Sunday, September 10, 2006

Christian Metaphysics is Best Understood Through Star Trek

For a seminary class, I am presently reading Metaphysics: Constructing a World View by William Hasker. It is an introductory text on that subject intended for seminarians. In the second chapter, Hasker addresses the two major views of causality: free will and determinism. He presents an elaborate (but I think unconvincing) argument to prove that divine foreknowledge of the choices of beings with free will contradicts divine omnipotence and omniscience. Although he doesn't use the term, he seems to be an advocate for Open Theism.

But Hasker also presents an alternative explanation -- divine timelessness:

God's existence is not everlasting; it is timeless, outside of time altogether. Boethius defined eternity as "the complete and simultaneous possession of endless life." The key word is "simultaneous": God does not live his life moment by moment, as we do; rather he has it all at once, so that for him there is no past or future, but only a single, eternal, present moment -- the "eternal now."...If God is timeless, it will not be literally true to say that God knows things before they happen; rather he knows them timelessly.

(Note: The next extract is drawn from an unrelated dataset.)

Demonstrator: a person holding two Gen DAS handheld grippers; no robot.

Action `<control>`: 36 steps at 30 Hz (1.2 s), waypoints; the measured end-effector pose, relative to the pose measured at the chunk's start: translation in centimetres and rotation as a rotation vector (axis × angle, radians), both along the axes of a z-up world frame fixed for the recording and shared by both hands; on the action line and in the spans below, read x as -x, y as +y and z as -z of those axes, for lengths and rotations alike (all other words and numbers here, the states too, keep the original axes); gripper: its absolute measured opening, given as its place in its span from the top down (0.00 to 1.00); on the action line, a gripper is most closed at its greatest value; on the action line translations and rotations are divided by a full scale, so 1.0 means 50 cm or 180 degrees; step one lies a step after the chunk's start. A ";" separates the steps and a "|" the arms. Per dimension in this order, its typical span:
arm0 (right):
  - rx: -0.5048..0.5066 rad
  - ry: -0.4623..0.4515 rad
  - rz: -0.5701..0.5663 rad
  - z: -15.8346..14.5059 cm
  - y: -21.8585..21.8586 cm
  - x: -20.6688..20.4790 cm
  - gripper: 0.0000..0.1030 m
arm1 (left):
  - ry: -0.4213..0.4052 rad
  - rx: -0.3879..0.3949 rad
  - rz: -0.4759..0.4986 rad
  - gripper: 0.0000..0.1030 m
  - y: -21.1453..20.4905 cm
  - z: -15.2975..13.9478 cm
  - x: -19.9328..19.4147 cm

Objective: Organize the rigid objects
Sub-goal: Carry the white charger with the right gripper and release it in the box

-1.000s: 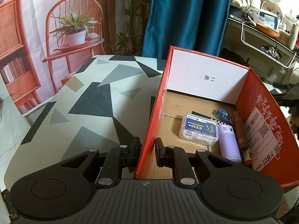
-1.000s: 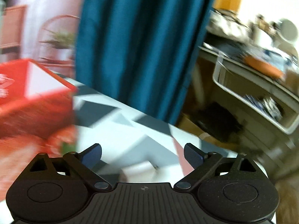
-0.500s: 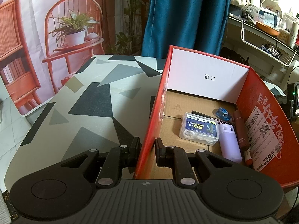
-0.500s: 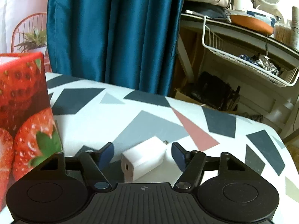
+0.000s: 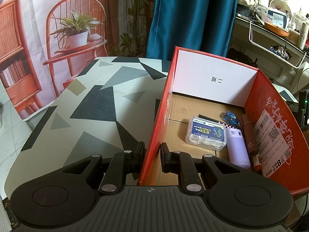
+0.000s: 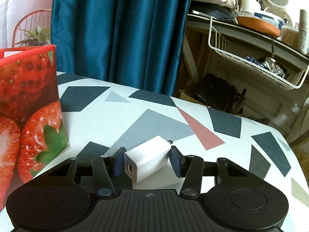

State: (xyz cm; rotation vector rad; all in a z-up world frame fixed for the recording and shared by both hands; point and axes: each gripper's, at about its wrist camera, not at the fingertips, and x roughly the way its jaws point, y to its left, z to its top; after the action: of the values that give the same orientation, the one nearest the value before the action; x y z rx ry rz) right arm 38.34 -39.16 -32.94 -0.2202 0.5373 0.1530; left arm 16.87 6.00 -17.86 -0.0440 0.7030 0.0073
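Left wrist view, bottom centre: left gripper (image 5: pixel 152 155), jaws clamped on near left wall of red box (image 5: pixel 161 119), one finger outside, one inside. Box open-topped, filling right half of frame, standing on patterned table (image 5: pixel 92 112). On box floor, right of centre: clear case (image 5: pixel 205 133) with blue label, lying flat. Just right of it, lilac tube (image 5: pixel 237 147), touching or nearly touching the case. Further right, along the red right wall, maroon tube (image 5: pixel 249 135); below it an orange-tipped stick (image 5: pixel 256 163), partly hidden. Behind the case, a black flat item (image 5: pixel 209 118), mostly covered, and a small blue object (image 5: pixel 230 115) near the far right corner. White label (image 5: pixel 270 139) with barcode stuck on right inner wall. White far wall with two printed characters.

Right wrist view, lower centre: right gripper (image 6: pixel 146 160), jaws narrowed around white charger (image 6: pixel 147 161), blue pads (image 6: pixel 118 161) just beside its sides; firm contact cannot be told. Charger lying on table, port end toward camera, prongs pointing away. Left edge of frame: box outer wall, strawberry print, well apart from charger. Beyond table: teal curtain (image 6: pixel 119 32) upper centre; wire basket (image 6: pixel 256 65) under a shelf, upper right.
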 end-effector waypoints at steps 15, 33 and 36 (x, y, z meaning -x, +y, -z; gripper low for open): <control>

As is most things in life, metaphysics is best understood through Star Trek. In the pilot episode of Star Trek: Deep Space Nine, Commander Sisko encountered beings that lived within the Bajoran wormhole. These beings existed outside of linear time -- they lived at every moment of time simultaneously. They had difficulty understanding that humans could only exist at one moment of time at a time an then only in one direction (usually).

2 comments:

Kevin Knox said...

Aarrgh.

Timelessness does not answer the question. It practically begs it.

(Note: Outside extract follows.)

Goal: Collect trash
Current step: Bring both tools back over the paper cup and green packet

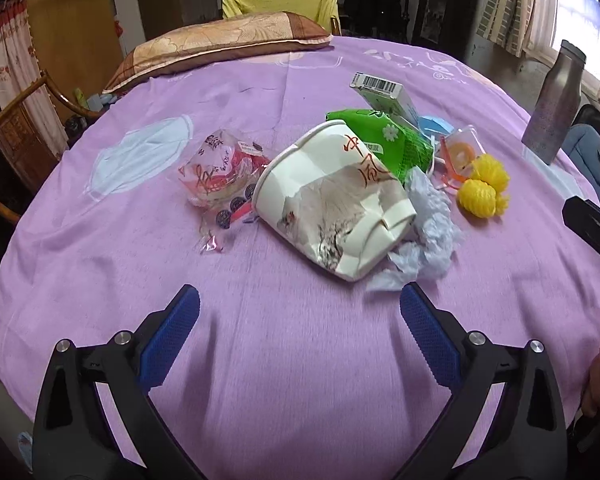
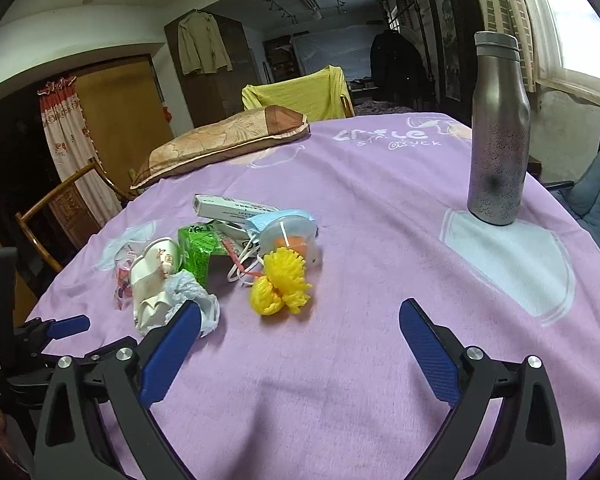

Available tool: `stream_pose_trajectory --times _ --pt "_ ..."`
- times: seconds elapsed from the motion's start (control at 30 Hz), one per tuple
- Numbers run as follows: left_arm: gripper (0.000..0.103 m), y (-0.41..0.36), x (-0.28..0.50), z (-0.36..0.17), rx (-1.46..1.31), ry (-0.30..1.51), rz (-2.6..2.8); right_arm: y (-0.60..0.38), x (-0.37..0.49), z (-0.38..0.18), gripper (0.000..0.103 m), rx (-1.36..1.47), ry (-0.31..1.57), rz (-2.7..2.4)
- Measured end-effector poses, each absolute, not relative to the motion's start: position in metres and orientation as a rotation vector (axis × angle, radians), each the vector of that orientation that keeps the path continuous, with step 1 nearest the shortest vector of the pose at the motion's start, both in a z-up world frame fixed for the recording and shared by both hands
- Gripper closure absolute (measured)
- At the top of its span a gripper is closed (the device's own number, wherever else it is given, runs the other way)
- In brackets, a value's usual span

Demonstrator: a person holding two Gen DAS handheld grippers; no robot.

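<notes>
Lying in one pile just ahead of the left claw (image 1: pixel 299 312) are the squashed paper cup (image 1: pixel 332 200), a crinkly wrapper (image 1: pixel 220 184), a green pack (image 1: pixel 384 140), a small box (image 1: pixel 380 92) and yellow foam nets (image 2: pixel 280 284), so I think no trash is picked up yet. Both the left claw and the right claw (image 2: pixel 300 320) are wide apart and hold nothing. Bare purple counter (image 1: pixel 280 360) lies under both claws, the edge drops off at the sides, and a tall bottle (image 2: pixel 498 132) stands far off to the right.

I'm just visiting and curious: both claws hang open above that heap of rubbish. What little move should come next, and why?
Probably ease the left gripper forward around the crushed paper cup: it lies nearest, straight ahead of the open jaws. The right gripper is open and holds nothing.
</notes>
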State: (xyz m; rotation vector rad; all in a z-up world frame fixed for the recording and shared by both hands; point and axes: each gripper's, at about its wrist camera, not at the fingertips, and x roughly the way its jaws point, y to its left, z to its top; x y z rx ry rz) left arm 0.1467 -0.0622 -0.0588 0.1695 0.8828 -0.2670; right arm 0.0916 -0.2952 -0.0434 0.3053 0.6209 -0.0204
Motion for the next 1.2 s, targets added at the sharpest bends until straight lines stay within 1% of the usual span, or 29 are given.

The question is who makes the effective move. The argument bounces around with prevenience and totalness being talked to death, but eventually, someone has to make the move that makes the difference. Either God gives grace to all, hoping that all will accept but being dependent upon their response, or God gives such grace to some that their decision is a foregone conclusion.

Timelessness does not not change the mechanics of the situation. Either God or man makes the effective move.

John said...

Yeah, I didn't see a need for the argument, either. I didn't follow how divine foreknowledge and free will were logical inconsistencies.

But if they say it in Star Trek, then it must be true.